Work required: Your output should match the listing below word for word, without any images.

● ● ● ● ● ● ●

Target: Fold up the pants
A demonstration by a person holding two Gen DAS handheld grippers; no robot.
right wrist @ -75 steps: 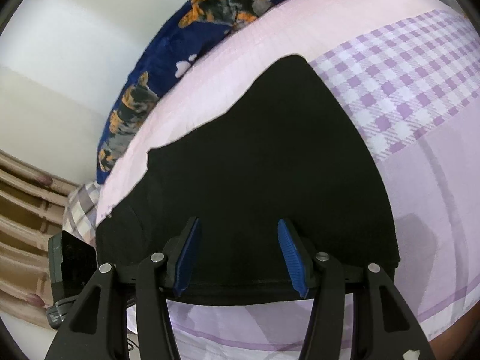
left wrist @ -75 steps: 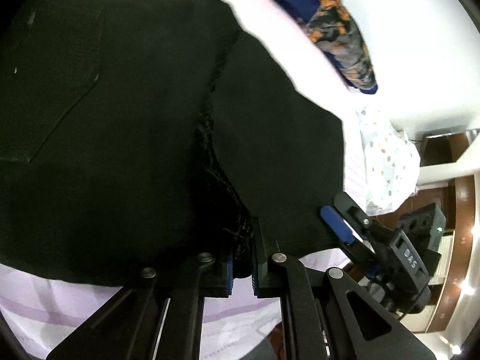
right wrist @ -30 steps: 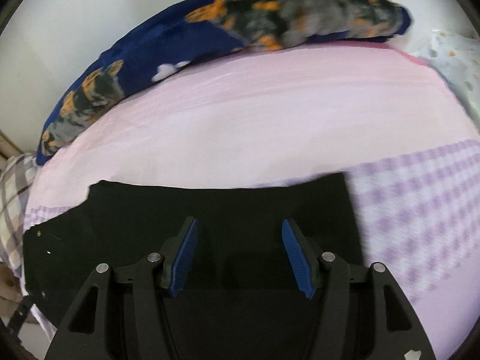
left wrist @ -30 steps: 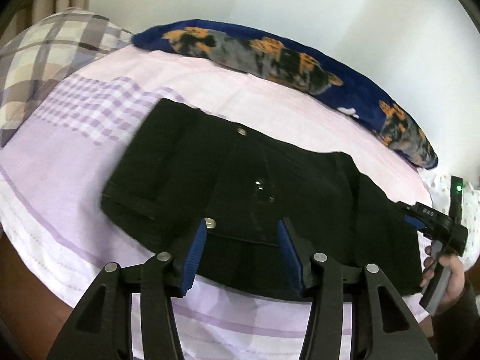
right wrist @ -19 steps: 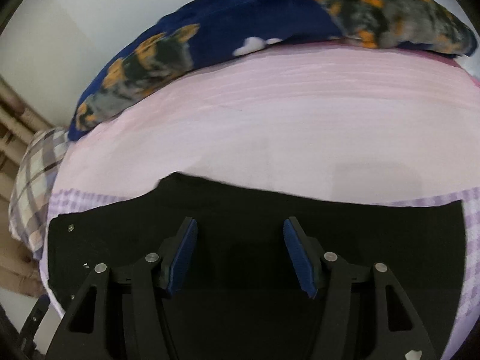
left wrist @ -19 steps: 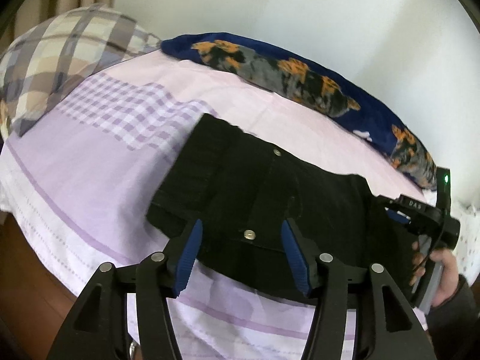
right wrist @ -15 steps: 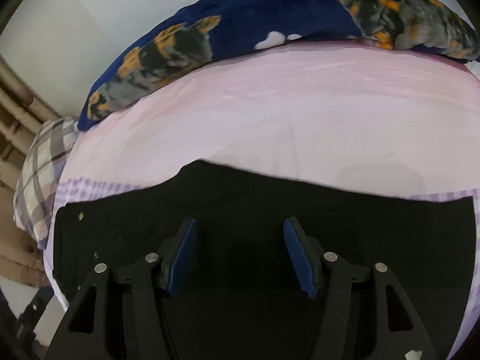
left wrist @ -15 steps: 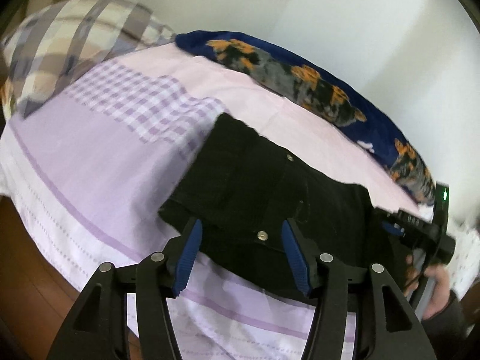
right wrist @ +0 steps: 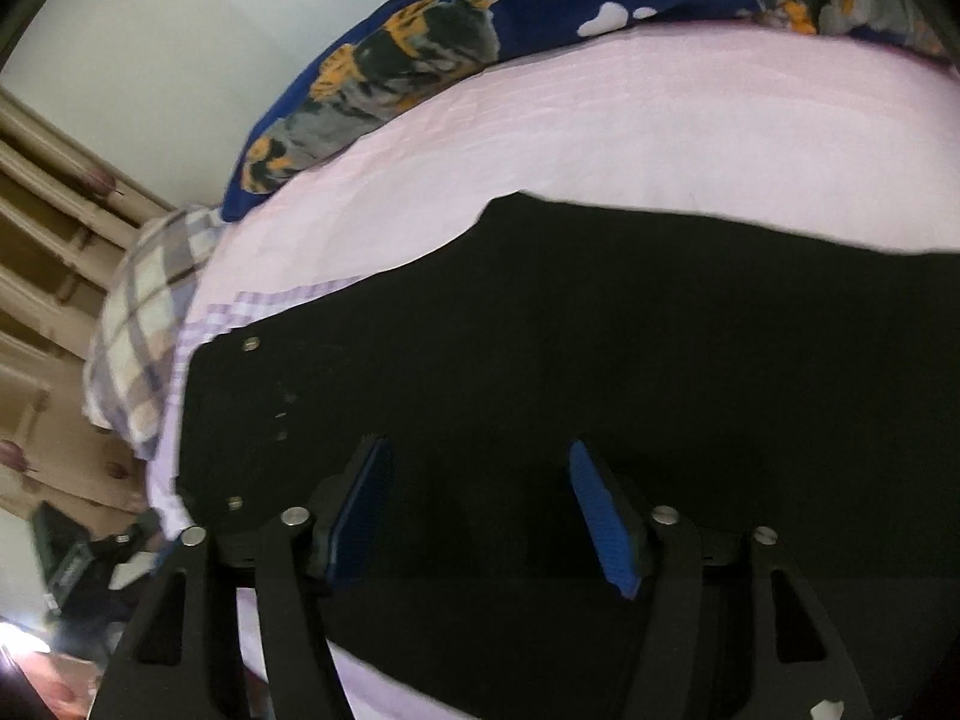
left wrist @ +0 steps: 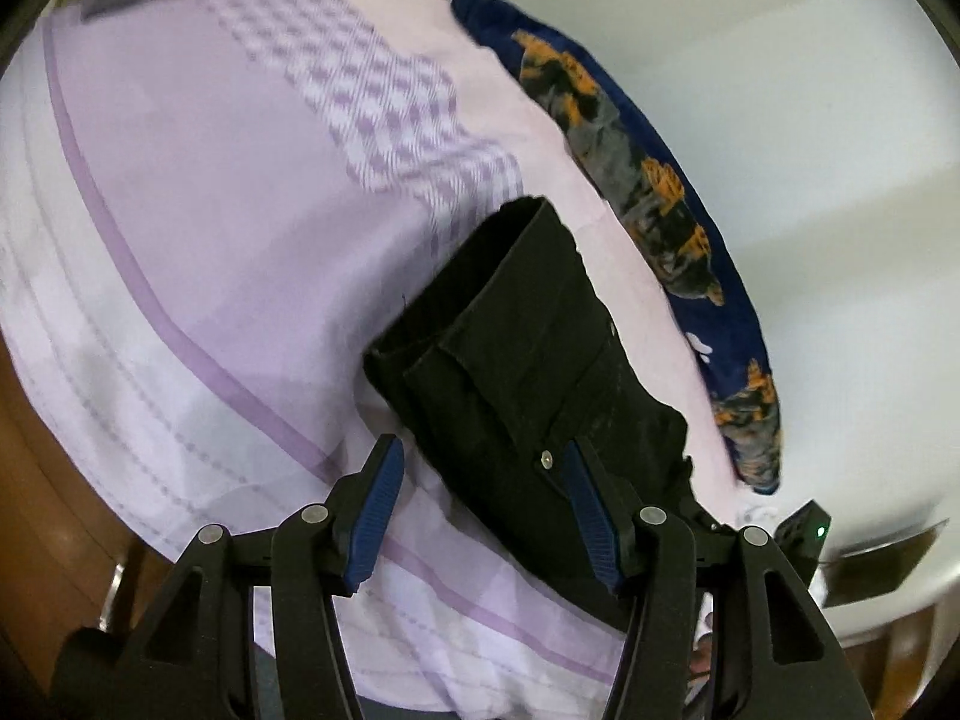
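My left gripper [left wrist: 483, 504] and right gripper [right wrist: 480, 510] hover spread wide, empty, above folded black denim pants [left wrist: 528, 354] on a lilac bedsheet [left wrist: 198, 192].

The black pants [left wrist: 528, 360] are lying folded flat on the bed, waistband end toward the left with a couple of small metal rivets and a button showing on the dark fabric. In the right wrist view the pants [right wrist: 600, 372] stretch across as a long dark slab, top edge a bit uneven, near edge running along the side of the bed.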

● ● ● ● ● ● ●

Solution to the exercise:
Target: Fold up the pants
A demonstration by a person holding two Gen DAS handheld grippers; no robot.
right wrist @ -75 steps: 
left wrist @ -75 steps: 
right wrist @ -30 steps: 
left wrist @ -30 steps: 
right wrist @ -19 steps: 
left wrist @ -19 steps: 
right wrist @ -15 steps: 
left wrist @ -15 steps: 
right wrist @ +0 steps: 
left wrist @ +0 steps: 
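My left gripper [left wrist: 483, 504] and right gripper [right wrist: 480, 510] hover spread wide, empty, above folded black denim pants [left wrist: 528, 354] on a lilac bedsheet [left wrist: 198, 192].

The black pants [left wrist: 528, 360] are lying folded flat on the bed, waistband end toward the left with a couple of small metal rivets and a button showing on the dark fabric. In the right wrist view the pants [right wrist: 600, 372] stretch across as a long dark slab, top edge a bit uneven, near edge running along the side of the bed.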

The given answer completes the exercise.